Specific Engineering and Data and Satcom System Accomplishments  (C-130 (436))

  • Designed and constructed new facility instrument suite to accommodate ACT-AMERICA Mission;
  • Augmented the Air Data System to meet ACT-America Mission Requirements;
  • Installed supplemental high precision transducers on copilot pitot-static system;
  • Installed supplemental Rosemount TAT with high precision digital signal conditioner;
  • Designed and processed calibration maneuvers;
  • Installed 3-Stage Hygrometer (This will need to be moved due to contamination from other air sources);
  • Sourced surplus APN-232 Radar Altimeter, allowing provision of radar altitude through the
  • full range of aircraft altitudes at approximately 10% of new cost;
  • Installed forward tracking camera;
  • Completed design of port for Nadir tracking camera;
  • Designed and constructed housekeeping data system, network, and Satcom facilities.
  • Implemented gigabit network in cooperation with Pinnacle;
  • Designed and constructed system patch panel for power control and signal concentration;
  • Designed and constructed wiring harnesses for interface to aircraft avionics and facility instrumentation;
  • Integrated NASDAT with aircraft systems and facility instrumentation;
  • Designed and implemented UPS backed DC power system allowing system to run on 400Hz power, stay up through power switch over and provide long-endurance support of aircraft GPS splitter;
  • Designed and implemented filtered GPS Network for housekeeping system and experimenter use;
  • Designed and implemented filtered Iridum antenna system for use with NASDAT.
  • Assembled the cockpit Ethernet switch installation and shipped it out to Andalusia with the GPS splitter and WiFi access point assemblies for installation on the aircraft;
  • Assembled the radar altimeter R/T adapter;
  • Fabricated misc. components for the shelf assemblies and built up the main data system component shelves; and
  • David Van Gilst traveled out to Andulusia, AL, to install antenna and instrument wiring harnesses on the C130 (436);
  • Integrated LN251 into N439NA Data System;
  • Designed and constructed wiring harnesses, patch panel and system interfaces;
  • Developed software to drive the LN251 startup sequence, diagnose faults and distribute data to the NASDAT and other data system components;
  • Developed software to facilitate transfer of satellite data and quick look products without disrupting IRC/xChat communications;
  • Mount permanently remaining data system components (UPS, AIS, Network Switch).
  • Integrated NAAMES Payload with C-130 Data System; and
  • Created a simple blank off plate design for the 102 TAT probes, so that the aircraft can fly without them, if needed.
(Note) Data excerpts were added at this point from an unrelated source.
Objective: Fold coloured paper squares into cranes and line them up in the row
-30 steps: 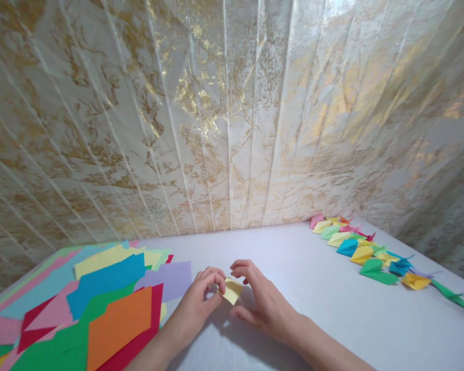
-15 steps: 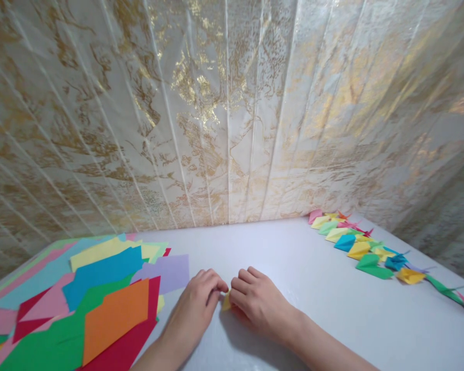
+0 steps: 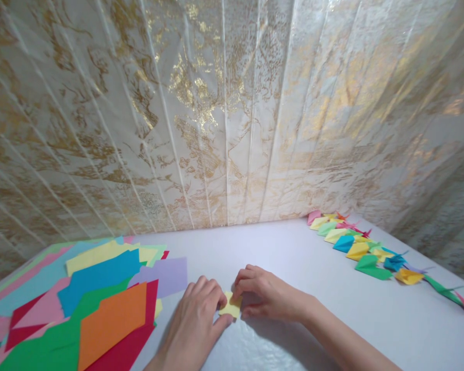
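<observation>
A small pale yellow piece of folded paper [image 3: 231, 305] lies on the white tabletop between my hands. My left hand [image 3: 201, 317] grips its left side, the index finger at the far left corner and the thumb along the near edge. From the other side, my right hand [image 3: 268, 296] has its curled fingertips on the paper's upper right corner, with the thumb low beside the right edge. Part of the paper is hidden under the fingers, so its exact folds are hard to make out.
Loose coloured paper sheets, among them an orange sheet [image 3: 114, 322] and a blue sheet [image 3: 100, 278], overlap on the left. Several folded paper figures, such as a green one [image 3: 371, 265], line the table's right side. A gold-patterned curtain [image 3: 224, 129] hangs behind the table.
More of the yellow paper now shows flat between my hands. My left thumb has come down to its near edge, and my right hand has opened from a closer curl and shifted right.
</observation>
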### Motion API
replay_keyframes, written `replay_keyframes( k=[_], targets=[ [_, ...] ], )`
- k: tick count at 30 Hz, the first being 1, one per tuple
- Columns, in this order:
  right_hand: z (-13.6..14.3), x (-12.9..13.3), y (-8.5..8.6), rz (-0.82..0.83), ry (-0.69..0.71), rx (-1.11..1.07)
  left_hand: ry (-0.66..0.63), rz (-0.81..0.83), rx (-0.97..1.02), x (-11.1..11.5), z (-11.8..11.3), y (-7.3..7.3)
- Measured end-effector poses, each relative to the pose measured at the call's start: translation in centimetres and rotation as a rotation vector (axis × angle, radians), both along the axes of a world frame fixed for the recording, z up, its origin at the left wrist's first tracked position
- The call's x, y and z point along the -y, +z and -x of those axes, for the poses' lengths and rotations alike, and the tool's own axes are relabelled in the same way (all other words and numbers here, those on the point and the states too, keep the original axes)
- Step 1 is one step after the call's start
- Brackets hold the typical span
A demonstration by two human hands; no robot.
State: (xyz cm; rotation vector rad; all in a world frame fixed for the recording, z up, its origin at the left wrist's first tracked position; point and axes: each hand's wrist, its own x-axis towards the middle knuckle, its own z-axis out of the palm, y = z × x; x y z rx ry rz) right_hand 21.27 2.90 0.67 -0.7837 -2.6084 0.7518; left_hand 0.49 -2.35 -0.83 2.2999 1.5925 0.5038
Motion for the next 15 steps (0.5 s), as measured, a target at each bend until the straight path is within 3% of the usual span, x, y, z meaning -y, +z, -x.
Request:
replay_keyframes(
  k=[8, 15],
  targets=[
    [1.6, 0.4, -1.7, 0.039, -0.28, -0.055, 0.017, -0.02, -0.076, -0.4, 0.5, -0.2],
    [2.5, 0.9, -2.0, 0.033, -0.381, -0.013, 0.056, -0.041, -0.133, -0.1, -0.1, -0.5]
  ],
)
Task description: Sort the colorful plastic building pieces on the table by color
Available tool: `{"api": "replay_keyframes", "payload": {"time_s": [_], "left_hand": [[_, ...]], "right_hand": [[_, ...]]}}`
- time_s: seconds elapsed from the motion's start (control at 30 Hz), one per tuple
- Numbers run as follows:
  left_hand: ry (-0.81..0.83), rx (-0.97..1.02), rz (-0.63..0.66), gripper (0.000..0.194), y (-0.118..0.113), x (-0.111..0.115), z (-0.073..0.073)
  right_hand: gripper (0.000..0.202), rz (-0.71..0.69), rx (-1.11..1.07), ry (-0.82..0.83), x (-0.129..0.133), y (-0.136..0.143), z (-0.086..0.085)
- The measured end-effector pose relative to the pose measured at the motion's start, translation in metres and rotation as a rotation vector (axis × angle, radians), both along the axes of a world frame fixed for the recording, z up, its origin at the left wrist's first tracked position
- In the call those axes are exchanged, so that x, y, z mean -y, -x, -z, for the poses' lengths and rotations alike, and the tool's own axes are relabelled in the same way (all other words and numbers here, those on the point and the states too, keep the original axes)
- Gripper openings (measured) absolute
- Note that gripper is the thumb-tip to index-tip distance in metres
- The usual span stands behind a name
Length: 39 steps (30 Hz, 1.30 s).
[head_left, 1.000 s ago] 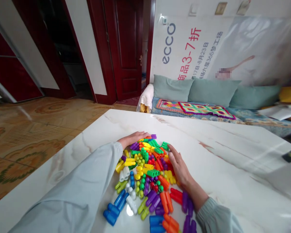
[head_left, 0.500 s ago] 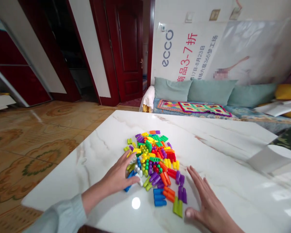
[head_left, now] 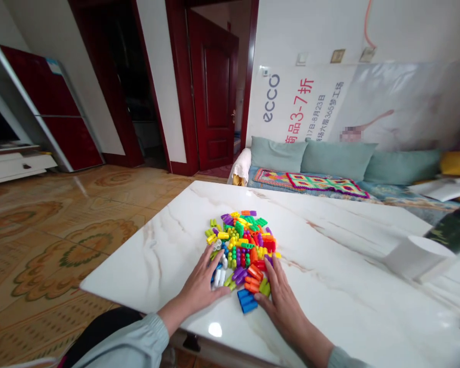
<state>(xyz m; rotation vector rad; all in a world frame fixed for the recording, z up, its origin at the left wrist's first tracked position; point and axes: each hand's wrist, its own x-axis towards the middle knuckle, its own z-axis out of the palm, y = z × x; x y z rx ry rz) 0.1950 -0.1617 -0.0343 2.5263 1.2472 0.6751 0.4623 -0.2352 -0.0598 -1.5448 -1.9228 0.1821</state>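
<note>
A heap of small plastic toy pieces [head_left: 239, 245] in many colours lies on the white marble-patterned table [head_left: 168, 240]. My left hand [head_left: 203, 276] rests against the heap's left edge with fingers apart, beside white pieces [head_left: 220, 276]. On the other side, my right hand [head_left: 281, 291] touches the heap's right edge, its fingers stretched out. Near its thumb lie a blue piece [head_left: 247, 301] and a lime green piece [head_left: 265, 287]. Orange pieces [head_left: 254, 276] sit between the two hands. Whatever lies under the palms is hidden.
A white paper-like object [head_left: 417, 258] stands on the table's right side. Beyond the table is a sofa with teal cushions [head_left: 339, 159] and a crocheted cover [head_left: 325, 184]. A dark red door [head_left: 216, 97] and a red fridge [head_left: 61, 112] are farther back. Tiled floor [head_left: 118, 204] lies left.
My right hand has moved left against the heap, pushing its right-hand pieces inward. My left hand remains at the left edge. The camera view has shifted, showing more of the room at left.
</note>
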Motion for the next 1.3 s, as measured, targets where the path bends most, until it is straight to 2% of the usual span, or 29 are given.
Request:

Overall ASP Development Work (Total Air Temperature Measurement)

  • Finalized the details for the pressure bulkhead connector pass-through for the new DC-8 TAT sensor wiring;
  • Finalized the TAT sensor signal conditioner mechanical design assembly/installation, ordered parts, coordinated with the shop for fabrication, and assembled the box.  The TAT sensor on the DC-8 worked well in KORUS-AQ. The design assembly/ installation was completed prior to deployment with the build-up of the new TAT sensor signal conditioner mechanical assembly;
  • Continued work on TAT signal conditioner software;
  • High-accuracy digital signal capture system based on Laurel Electronics resistance transmitter
  • Completed thermal stability testing at AFRC Environmental Lab;
  • Completed Packaging and Heating system design; and
  • Anticipated reduction of signal capture error by 50-60%;
  • Reduced TAT error from ~ 1°C to .2 – .3 °C.